STORED DATA:
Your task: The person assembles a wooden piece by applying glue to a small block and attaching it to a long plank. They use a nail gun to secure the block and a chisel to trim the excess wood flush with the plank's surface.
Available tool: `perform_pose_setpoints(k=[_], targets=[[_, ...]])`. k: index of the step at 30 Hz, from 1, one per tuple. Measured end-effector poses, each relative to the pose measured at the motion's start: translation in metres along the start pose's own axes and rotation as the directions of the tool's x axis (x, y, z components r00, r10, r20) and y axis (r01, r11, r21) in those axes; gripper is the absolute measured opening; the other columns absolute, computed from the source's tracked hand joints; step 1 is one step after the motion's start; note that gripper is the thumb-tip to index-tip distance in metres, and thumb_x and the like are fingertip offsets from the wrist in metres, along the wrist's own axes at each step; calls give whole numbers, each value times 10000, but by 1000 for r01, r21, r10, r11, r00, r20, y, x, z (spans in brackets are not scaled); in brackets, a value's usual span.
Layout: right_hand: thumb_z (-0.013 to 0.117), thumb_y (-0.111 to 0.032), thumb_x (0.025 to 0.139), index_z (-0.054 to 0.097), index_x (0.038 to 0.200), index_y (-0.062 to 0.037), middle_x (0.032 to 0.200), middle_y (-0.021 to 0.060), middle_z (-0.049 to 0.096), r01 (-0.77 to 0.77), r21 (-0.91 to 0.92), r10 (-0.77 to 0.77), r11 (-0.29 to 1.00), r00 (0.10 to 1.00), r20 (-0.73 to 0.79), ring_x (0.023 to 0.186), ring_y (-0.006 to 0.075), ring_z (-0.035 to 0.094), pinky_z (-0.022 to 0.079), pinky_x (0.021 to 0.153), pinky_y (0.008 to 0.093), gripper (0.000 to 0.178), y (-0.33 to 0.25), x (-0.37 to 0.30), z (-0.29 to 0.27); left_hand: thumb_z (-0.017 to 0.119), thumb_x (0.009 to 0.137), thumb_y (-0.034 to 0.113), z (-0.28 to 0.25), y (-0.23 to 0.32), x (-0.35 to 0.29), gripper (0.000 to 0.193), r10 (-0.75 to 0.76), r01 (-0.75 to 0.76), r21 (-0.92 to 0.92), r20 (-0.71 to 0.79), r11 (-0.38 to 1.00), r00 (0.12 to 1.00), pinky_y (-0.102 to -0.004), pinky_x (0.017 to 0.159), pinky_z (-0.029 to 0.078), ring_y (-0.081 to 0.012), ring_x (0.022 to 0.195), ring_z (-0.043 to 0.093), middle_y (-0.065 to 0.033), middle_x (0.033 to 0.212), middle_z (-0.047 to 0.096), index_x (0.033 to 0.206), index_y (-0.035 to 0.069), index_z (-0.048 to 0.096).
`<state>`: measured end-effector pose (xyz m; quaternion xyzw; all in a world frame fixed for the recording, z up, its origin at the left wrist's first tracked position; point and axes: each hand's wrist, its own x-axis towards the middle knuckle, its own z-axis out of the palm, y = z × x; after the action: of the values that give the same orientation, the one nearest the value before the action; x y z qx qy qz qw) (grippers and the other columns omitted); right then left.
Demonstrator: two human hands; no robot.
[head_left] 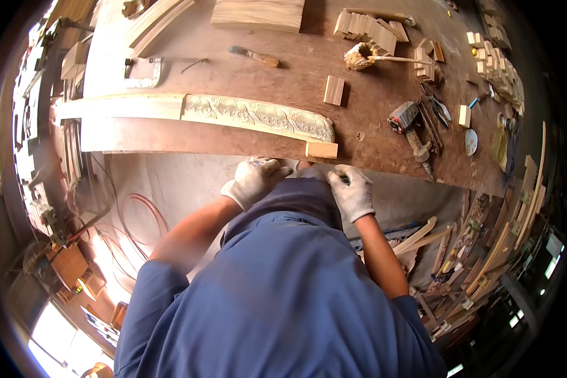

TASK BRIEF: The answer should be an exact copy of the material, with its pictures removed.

OUTPUT FOR THIS EXERCISE:
Your task: The person assembles a wooden piece by applying glue to a small block and attaching it to a long plank. They use a nail gun to secure the block and a chisel to trim the excess wood flush with the plank's surface.
Available tool: `perform_pose_setpoints(k=[_], targets=[[_, ...]])`. k: index of the step at 30 Hz, from 1, one per tuple. Measured end-effector poses, each relative to the pose measured at the motion's start: translation in metres along the start pose's own axes and rotation as the directions of the tool's x axis (x, y, z components r00, r10, r20) and y axis (r01, r11, r21) in those axes; gripper is the absolute measured opening; the other columns absolute, computed from the source's tracked hand joints; step 1 is one step after the motion's start; note that gripper is the thumb-tip to index-tip distance in metres, and thumb_x and the like are fingertip offsets from the wrist in metres, along the wrist's own axes at each step; calls give whole numbers, each value times 10000, but by 1000 for r01, r21, r10, r11, r00, r20, y, x, z (spans in brackets are not scaled); in brackets, a value's usual span.
Layout: right_hand: thumb_z (-0.013 to 0.117), thumb_y (-0.111 to 0.032), thumb_x (0.025 to 0.139), index_z (-0.054 to 0.097), index_x (0.038 to 0.200), index_y (-0.062 to 0.037), middle_x (0.032 to 0.200), middle_y (-0.021 to 0.060), middle_z (-0.049 to 0.096), r01 (-0.77 to 0.77), r21 (-0.91 to 0.92), r10 (-0.77 to 0.77), r11 (-0.29 to 1.00), r00 (0.10 to 1.00), r20 (-0.73 to 0.79), ring_x (0.023 to 0.186), ring_y (-0.006 to 0.075), ring_z (-0.035 to 0.094), pinky_z (-0.022 to 0.079), pinky_x (0.021 to 0.153), pinky_y (0.008 to 0.093), gripper (0.000 to 0.178), y (-0.33 to 0.25), x (-0.37 to 0.30), z (-0.29 to 0.27); left_hand: thumb_z (-0.017 to 0.119), thumb_x (0.009 to 0.137), thumb_y (-0.034 to 0.113), z (-0.28 to 0.25), y (-0.23 to 0.32), x (-0.35 to 0.29), gripper (0.000 to 0.193), r10 (-0.75 to 0.76), r01 (-0.75 to 0.76), r21 (-0.92 to 0.92), r20 (-0.71 to 0.79), r11 (-0.38 to 1.00), r00 (0.12 to 1.00), pinky_y (-0.102 to -0.004), pinky_x (0.017 to 0.159), pinky_z (-0.029 to 0.078), ring_y (-0.081 to 0.012), ring_x (0.022 to 0.195), ring_z (-0.043 to 0.093), middle_y (-0.065 to 0.033), middle_x (0.033 to 0.212), middle_z (-0.047 to 0.096), index_x (0.033 to 0.206), index_y (-0.035 to 0.069), index_z (-0.048 to 0.096).
`<state>`: measured end-effector pose (xyz m; quaternion xyzw; all in a world frame fixed for the recording, z up, its origin at the left wrist's first tracked position; point and axes: each hand's wrist, its own x-axis towards the middle knuckle, its own z-axis out of the palm, y = z × x; after the action: of the values that give the same orientation, the one nearest the value before the action; x y z qx qy qz qw) (grippers and the other columns omitted); right then left.
Demonstrator: two human hands; no robot.
[head_left] 

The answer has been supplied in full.